Germany’s second-largest mortgage lender, Hypo Real Estate, is on the brink of collapse after a bail-out deal to rescue it fell apart.
The news follows a meeting between the leaders of Europe’s four largest economies including Angela Merkel, the German chancellor, yesterday in Paris where they agreed to work together to combat the economic crisis by stopped short of agreeing a US style rescue package.
The bank said a consortium of German financial institutions involved in a government-led rescue plan pulled out of the negotiations after refusing to come up with nearly £28 billion to rescue the bank.
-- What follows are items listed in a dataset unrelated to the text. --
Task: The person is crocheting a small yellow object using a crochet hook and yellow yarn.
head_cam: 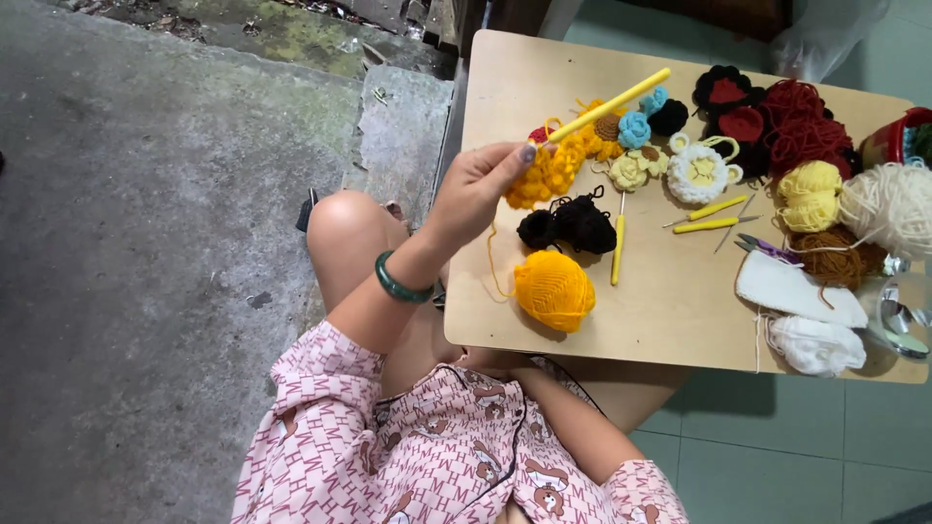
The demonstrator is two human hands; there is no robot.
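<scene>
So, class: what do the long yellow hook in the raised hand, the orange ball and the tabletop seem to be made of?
Yellow hook: smooth and even-coloured, likely plastic. Orange ball: wound yarn, matte, strands visible. Tabletop: pale, flat, faint grain, probably wood or laminate.

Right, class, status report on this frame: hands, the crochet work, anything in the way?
Left hand pinching yellow crochet hook and orange crochet piece. Right hand out of view. Orange yarn ball, black yarn lie nearby.

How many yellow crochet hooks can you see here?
4: one crochet hook in the raised hand, one upright hook beside the orange yarn ball, two hooks below the white flower piece. Yarn may hide others.
</scene>
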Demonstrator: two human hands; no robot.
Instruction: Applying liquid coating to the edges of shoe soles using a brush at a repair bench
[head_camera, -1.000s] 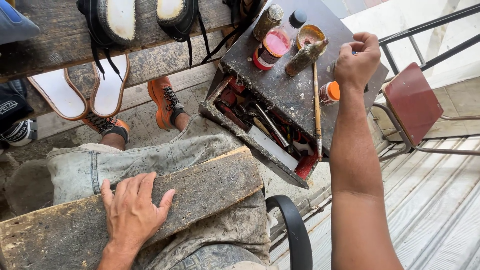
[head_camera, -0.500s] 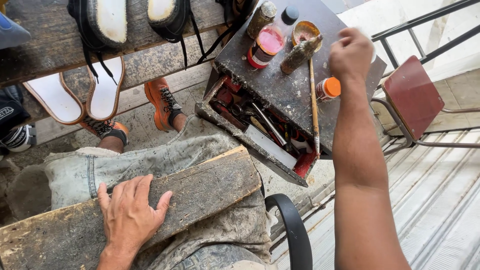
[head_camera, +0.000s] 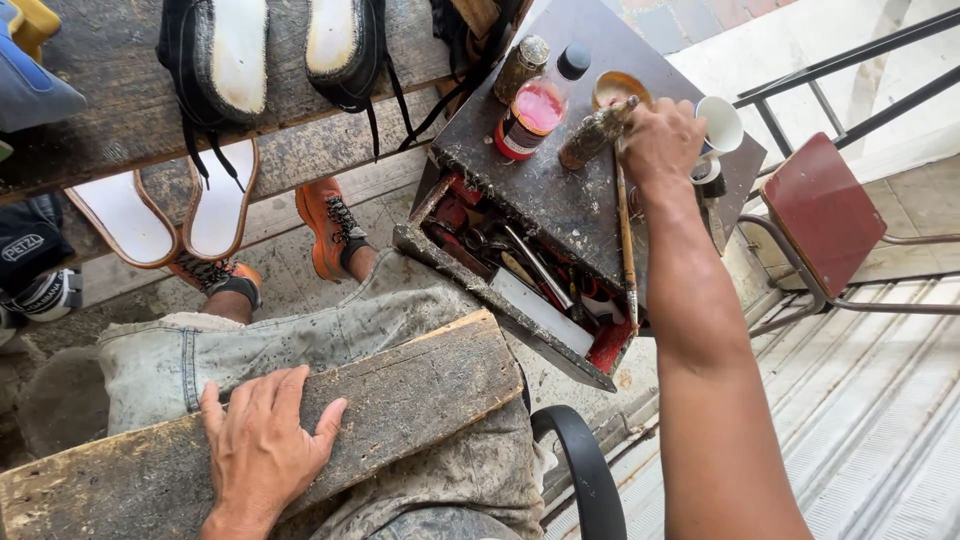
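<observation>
While the left hand (head_camera: 262, 450) lies flat and spread on the plank (head_camera: 330, 420), the right hand (head_camera: 660, 140) closes around a brush (head_camera: 627, 240) on the toolbox (head_camera: 560, 200), beside the bottle (head_camera: 530, 110). Brush: light, stiff, probably sticky; grip the upper handle.

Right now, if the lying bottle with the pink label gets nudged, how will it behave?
The bottle lies on its side on the toolbox top, so it probably rolls. It looks like glass, likely fragile. The grimy surface may slow it.
</observation>
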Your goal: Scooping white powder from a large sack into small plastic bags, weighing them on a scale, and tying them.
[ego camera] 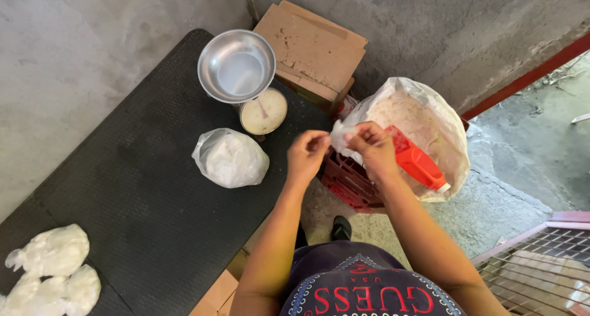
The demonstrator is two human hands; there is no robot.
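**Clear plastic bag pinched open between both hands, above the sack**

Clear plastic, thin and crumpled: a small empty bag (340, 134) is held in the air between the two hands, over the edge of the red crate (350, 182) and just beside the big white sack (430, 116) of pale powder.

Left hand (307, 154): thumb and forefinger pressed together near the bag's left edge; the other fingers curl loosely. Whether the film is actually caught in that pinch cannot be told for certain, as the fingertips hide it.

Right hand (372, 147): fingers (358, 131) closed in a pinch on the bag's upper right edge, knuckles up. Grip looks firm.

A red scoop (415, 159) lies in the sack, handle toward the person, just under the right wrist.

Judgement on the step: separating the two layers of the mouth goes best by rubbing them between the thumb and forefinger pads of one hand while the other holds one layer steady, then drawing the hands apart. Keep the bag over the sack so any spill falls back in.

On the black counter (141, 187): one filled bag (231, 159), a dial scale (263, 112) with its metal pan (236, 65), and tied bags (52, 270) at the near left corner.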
It is know the bank has a large amount of bad debts and like others before it has suffered as a result of the credit crunch.
The reasons the consortium pulled out remain clear but a Hypo Real Estate spokesman said the lender was fighting for its survival.
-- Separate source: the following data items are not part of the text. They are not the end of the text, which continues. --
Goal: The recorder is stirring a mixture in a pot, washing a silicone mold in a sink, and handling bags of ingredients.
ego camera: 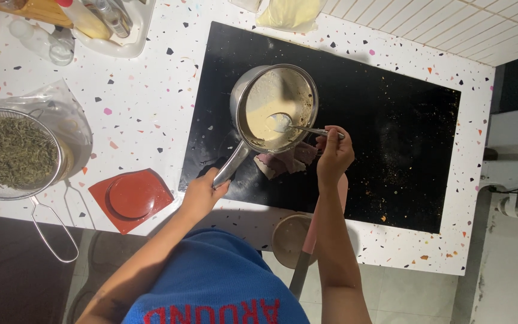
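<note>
steel saucepan (242, 99) of beige batter: left hand (202, 193) grips handle, right hand (333, 157) grips spoon (298, 126).

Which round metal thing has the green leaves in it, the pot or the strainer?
The wire strainer at the left edge holds the green leaves. The saucepan on the black cooktop holds a pale creamy mixture instead, stirred with a spoon.

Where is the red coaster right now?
In the head view, the red coaster lies on the speckled counter, left of the black cooktop, between the strainer and the left hand.
</note>
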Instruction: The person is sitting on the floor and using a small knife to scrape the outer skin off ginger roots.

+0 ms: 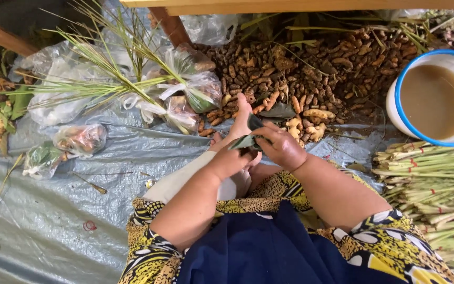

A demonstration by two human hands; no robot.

There are fears the bank cannot survive more that a couple of days without a rescue deal being put in place. A greater fear is the effect the collapse of the bank could have on European stock markets when they open on Monday morning.
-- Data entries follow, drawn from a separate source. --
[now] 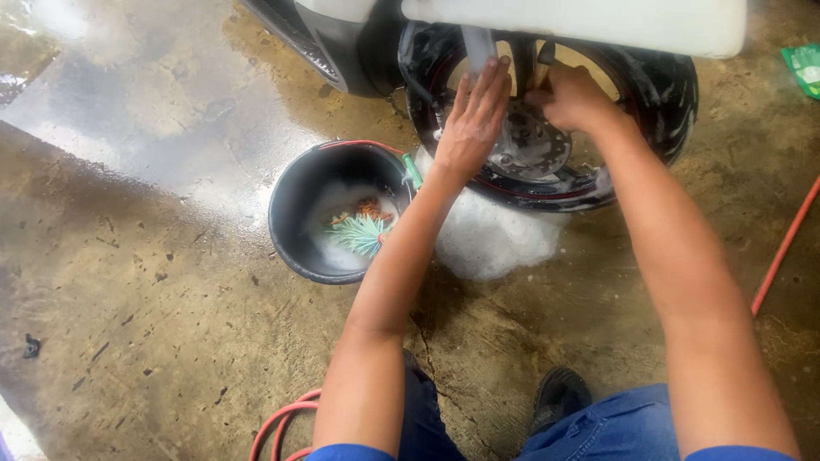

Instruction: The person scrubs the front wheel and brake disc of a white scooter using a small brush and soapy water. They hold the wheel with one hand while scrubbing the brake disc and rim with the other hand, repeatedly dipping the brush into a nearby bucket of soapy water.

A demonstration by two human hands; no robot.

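The soapy black motorcycle wheel [598, 128] stands on the wet concrete floor [154, 282]. The left hand [472, 119] is laid flat, fingers released, against it; the right hand [571, 96] is clenched inside its spokes. A black plastic bucket [295, 218] sits beside.

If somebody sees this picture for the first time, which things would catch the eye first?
Probably the two hands at the top centre: the left hand lies flat on the soapy motorcycle wheel, and the right hand is closed at its hub. Next, the black bucket with suds, left of the wheel on the wet concrete floor.
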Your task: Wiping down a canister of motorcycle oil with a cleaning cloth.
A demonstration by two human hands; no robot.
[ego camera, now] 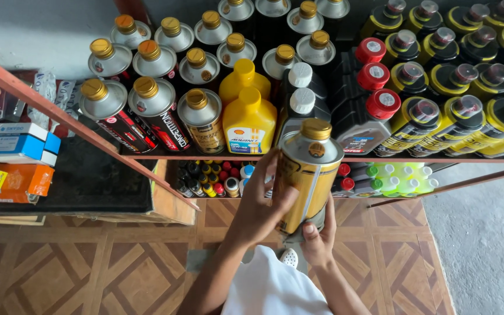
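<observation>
We face a shelf [252, 157] packed with oil cans and bottles, and we hold a gold-capped metal oil can [307, 175] just in front of its edge, above the yellow bottles' [249, 119] row. Our left hand [258, 204] wraps its side, fingers curled; our right hand [317, 236] cups its base. We judge it mid-handling; any next move needs a steady two-handed grip.

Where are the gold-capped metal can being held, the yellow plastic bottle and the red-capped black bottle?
gold-capped metal can [310, 175], head view, gold side.
yellow plastic bottle [249, 119], head view, shoulder.
red-capped black bottle [383, 104], head view, red cap.
</observation>
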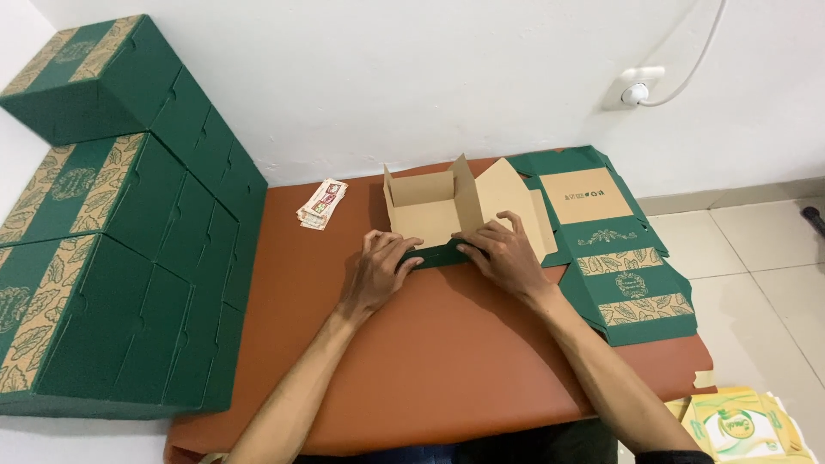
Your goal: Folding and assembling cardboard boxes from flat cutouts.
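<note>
Two hands press on a half-folded green carton on a brown table.

Both the left hand (380, 268) and the right hand (503, 251) lie flat, fingers spread and gripping nothing, on the near wall of the carton (447, 215), probably to keep the fold down. Right of the right hand lies a pile of flat blanks (623, 258); left of the left hand finished boxes (103, 223) are stacked high, crowding the table (430, 361). Beyond the left hand lie small stickers (322, 204).
</note>
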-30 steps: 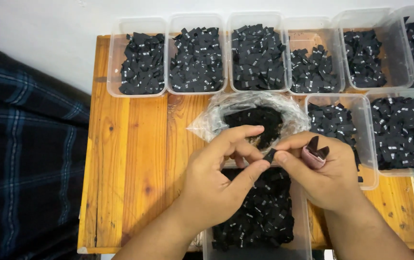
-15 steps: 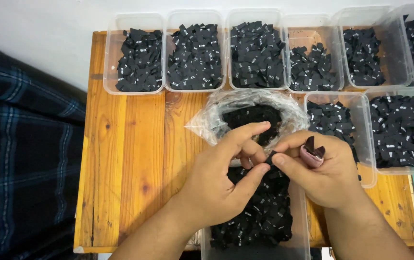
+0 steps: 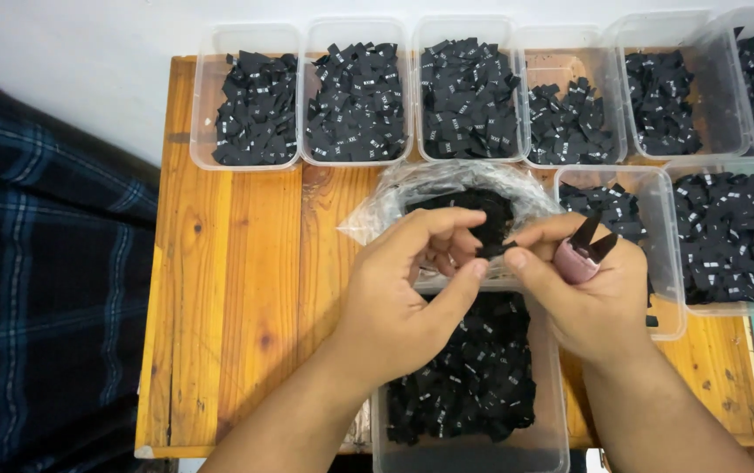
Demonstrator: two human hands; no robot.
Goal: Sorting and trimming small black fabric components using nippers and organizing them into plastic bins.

Another meeting of government representatives and private bankers is expected to take place on today in order to try to hammer out a deal.
Yesterday the leaders of Europe’s largest economies decided to seek a relaxation of the EU rules governing the amount of money individual states can borrow.
They also issued a joint call for a G8 summit “as soon as possible” to review the rules governing financial markets.
French president Nicolas Sarkozy announced a series of other measures – including unspecified action against the executives of failed banks.
Speaking after the meeting at a joint news conference, he said the four had agreed that the leaders of a financial institution that had to be rescued should be “sanctioned”.
Mr Sarkozy said: “Each government will operate with its own
methods and means, but in a co-ordinated manner.”
Meanwhile German Chancellor Angela Merkel called on EU countries not to take steps at home that could cause problems for other member states.
The Irish and Greek governments have been criticised within the EU for deciding to act independently by guaranteeing to protect all savings deposited in their banks.
UK Prime Minister Gordon Brown, meanwhile, called on European leaders to send the message that “no sound, solvent bank should be allowed to fail through lack of liquidity”.
EU leaders are under pressure to contain the financial contagion
He also said the meeting had agreed to ask the European Investment Fund to release 15bn euros ($21bn; £12bn) in loans to help small businesses operate.